Neurobiologists, also referred to as neuroscientists, are medical scientists specializing in neuroscience. The field can include a number of different career paths, including research and analysis, teaching, product development and engineering. Working in the private sector, academia and industrial industry, neurobiologists can develop treatment for medical conditions, advance medical knowledge to create new fields of scientific study through research tools and techniques, and educate aspiring college students in neuroscience.
Neurobiologists study the anatomy and physiology of the nervous system. As a neurobiologist, you will conduct research on problems and issues linked with the development, behavior and learning of humans by studying brain function. Salary, educational requirements and experience for career neurobiologists will vary, depending on job function, but the basic skills required for this career choice typically include excellent analytical and problem-solving skills, with a strong academic background in natural sciences like biology and physiology. Strong mathematical aptitude is also a strong asset.
According to the Society for Neuroscience, program graduates with a doctorate can earn anywhere from $68,900 to $75,000 a year to start. While biotechnical and biomedical industries offer good salaries with advancement opportunity, stock options and additional benefits, you will also find opportunity in medical schools, academic institutions and private business. Positions requiring only a bachelor’s degree will pay less than jobs requiring a Ph.D.

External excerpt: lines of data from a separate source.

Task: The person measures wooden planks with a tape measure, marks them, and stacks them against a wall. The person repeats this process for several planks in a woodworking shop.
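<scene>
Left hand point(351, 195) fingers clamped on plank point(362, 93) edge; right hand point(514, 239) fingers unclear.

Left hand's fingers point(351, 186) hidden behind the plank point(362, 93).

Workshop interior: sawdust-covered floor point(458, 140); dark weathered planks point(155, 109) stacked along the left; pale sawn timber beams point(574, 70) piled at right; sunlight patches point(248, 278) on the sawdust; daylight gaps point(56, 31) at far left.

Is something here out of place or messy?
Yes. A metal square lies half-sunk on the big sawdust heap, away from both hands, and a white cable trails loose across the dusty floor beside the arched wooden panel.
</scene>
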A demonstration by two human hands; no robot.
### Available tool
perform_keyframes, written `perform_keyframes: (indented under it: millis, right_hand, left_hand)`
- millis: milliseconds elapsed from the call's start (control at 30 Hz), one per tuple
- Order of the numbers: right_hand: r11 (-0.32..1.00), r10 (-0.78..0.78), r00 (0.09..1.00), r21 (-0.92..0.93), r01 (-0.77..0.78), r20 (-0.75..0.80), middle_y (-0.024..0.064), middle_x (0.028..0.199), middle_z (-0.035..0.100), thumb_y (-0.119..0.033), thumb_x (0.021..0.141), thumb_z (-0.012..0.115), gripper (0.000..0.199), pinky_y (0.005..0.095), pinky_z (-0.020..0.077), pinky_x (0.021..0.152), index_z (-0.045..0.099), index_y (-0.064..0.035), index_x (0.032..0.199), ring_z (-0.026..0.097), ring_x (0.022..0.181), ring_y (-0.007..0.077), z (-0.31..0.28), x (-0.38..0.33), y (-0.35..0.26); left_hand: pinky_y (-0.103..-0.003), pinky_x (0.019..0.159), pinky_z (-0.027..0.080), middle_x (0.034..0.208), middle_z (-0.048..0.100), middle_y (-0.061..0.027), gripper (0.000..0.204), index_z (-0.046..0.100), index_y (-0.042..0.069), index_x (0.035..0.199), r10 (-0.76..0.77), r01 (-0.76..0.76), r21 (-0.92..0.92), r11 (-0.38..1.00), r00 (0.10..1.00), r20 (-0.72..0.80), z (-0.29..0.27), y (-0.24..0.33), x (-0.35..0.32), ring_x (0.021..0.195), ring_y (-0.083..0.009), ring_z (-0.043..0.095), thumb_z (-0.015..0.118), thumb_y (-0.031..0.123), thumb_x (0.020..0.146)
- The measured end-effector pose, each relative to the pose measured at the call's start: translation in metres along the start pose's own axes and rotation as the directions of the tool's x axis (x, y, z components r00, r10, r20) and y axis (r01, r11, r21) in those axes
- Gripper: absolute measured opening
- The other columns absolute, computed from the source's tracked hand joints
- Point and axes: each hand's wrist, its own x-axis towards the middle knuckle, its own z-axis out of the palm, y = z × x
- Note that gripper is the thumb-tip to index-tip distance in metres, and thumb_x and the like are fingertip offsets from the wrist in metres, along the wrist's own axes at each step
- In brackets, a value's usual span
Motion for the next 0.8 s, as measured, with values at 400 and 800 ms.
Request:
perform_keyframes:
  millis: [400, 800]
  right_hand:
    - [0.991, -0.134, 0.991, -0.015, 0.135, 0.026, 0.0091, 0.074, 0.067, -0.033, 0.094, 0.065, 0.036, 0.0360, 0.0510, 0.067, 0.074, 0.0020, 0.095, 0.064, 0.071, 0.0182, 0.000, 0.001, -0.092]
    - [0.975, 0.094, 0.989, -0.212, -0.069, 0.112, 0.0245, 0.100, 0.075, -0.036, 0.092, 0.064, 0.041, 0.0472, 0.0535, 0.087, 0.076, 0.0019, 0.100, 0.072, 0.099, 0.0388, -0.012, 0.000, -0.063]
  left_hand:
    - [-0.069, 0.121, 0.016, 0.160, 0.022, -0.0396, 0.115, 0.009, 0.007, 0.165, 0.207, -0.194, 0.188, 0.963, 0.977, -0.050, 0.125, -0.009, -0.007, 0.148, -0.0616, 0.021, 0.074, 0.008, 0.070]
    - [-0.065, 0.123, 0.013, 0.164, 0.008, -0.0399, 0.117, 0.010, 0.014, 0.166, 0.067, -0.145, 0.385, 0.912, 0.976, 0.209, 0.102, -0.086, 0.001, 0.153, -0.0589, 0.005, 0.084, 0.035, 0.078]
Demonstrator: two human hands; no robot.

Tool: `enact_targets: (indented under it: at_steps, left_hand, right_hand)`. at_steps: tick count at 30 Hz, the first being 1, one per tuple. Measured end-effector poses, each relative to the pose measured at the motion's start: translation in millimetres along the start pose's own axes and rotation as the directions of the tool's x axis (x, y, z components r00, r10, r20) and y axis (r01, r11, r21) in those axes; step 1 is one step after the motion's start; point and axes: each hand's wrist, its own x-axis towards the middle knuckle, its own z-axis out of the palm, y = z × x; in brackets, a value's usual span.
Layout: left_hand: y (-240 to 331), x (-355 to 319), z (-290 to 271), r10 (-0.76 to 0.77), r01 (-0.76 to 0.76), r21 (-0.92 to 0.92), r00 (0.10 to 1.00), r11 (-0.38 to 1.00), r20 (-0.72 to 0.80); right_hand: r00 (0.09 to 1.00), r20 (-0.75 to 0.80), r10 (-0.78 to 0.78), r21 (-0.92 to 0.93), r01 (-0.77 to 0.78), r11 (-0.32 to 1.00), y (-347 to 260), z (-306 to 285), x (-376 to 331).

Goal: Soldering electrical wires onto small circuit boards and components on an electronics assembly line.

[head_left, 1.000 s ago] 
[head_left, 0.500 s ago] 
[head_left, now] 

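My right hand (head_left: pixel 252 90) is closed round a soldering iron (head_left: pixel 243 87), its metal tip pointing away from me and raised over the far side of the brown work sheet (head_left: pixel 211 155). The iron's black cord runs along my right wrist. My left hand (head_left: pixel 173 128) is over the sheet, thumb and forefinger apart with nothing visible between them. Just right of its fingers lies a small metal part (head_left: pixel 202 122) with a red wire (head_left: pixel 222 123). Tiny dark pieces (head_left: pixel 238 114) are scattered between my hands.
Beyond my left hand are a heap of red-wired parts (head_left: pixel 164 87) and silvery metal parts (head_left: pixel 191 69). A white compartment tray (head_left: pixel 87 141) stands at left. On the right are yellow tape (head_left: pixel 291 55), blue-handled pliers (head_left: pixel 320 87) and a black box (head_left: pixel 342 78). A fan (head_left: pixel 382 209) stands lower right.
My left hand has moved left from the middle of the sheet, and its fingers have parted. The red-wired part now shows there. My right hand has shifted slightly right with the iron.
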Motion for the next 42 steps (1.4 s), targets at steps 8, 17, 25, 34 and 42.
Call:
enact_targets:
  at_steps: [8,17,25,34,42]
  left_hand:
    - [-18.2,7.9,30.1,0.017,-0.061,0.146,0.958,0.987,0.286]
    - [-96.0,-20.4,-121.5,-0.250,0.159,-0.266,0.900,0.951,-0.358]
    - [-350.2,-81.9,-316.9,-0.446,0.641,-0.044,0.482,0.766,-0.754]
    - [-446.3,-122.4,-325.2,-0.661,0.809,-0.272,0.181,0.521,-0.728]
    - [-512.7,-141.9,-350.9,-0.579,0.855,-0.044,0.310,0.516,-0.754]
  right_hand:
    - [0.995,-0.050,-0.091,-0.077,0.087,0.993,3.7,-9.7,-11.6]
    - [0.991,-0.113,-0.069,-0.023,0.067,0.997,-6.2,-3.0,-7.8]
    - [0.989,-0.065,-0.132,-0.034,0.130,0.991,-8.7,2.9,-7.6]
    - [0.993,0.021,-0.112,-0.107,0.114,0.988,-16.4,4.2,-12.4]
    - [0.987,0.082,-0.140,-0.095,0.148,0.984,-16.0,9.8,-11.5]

In a report on salary information for university faculty, Stanford reported professors in neurobiology can earn from $110,000 to $255,000 in annual salary. To begin as an assistant professor at an academic institution teaching within the neuroscience specialty, you need a Ph.D. or an M.D. in neuroscience, biology or physiology, with a record of scientific achievement at the research level. Depending on the focus of the institution, you will be asked to share your research expertise in neuroscience issues like neurogenetics. Experience securing funding for your own research programming is desirable.
According to the Bureau of Labor, about 34 percent of medical scientists are employed in colleges and university, with 28 percent working in scientific research and development firms and 12 percent employment in pharmaceutical and medicine manufacturing. According to May 2006 data, scientists in the pharmaceutical manufacturing industry earned an average of $82,640 annually while research scientists in engineering and life science research facilities earn about $71,500 a year. As a neurobiologist working in a medical or hospital facility, you can expect to earn approximately $64,700 annually as a research scientist. In the academic environment, medical scientists have a reported annual salary of $44,600.